Create file /etc/fail2ban/jail.d/recidive.conf
# Jail for more extended banning of persistent abusers
# !!! WARNINGS !!!
# 1. Make sure that your loglevel specified in fail2ban.conf/.local
# is not at DEBUG level -- which might then cause fail2ban to fall into
# an infinite loop constantly feeding itself with non-informative lines
# 2. If you increase bantime, you must increase value of dbpurgeage
# to maintain entries for failed logins for sufficient amount of time.

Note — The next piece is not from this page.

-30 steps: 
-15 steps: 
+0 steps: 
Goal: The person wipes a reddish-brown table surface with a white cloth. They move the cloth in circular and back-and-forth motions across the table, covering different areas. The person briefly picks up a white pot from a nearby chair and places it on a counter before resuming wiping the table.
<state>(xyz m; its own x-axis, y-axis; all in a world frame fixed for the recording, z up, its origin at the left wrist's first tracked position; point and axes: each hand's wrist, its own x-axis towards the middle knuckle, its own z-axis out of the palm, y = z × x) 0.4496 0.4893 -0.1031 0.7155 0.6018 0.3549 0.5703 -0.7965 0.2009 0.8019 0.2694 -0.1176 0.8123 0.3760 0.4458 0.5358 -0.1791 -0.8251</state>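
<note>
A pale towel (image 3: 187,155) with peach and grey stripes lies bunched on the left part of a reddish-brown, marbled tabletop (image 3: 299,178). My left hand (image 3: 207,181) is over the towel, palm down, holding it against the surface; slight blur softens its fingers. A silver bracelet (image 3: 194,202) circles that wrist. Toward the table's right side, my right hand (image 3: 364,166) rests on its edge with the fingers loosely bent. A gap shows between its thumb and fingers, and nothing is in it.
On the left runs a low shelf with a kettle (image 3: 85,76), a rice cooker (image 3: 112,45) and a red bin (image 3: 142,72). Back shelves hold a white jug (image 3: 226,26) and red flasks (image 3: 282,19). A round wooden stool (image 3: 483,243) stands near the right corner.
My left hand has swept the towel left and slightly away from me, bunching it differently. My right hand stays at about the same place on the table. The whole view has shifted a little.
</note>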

# The default is defined in fail2ban.conf and you can override it in fail2ban.local
[recidive]
enabled = true
logpath = /var/log/fail2ban.log
banaction = nftables-allports
bantime = 86400 ; 1 day
findtime = 86400 ; 1 day
maxretry = 3
protocol = 0-255
Other rules
Rules specific to one program are documented on the program page. You can see the list on the fail2ban category page.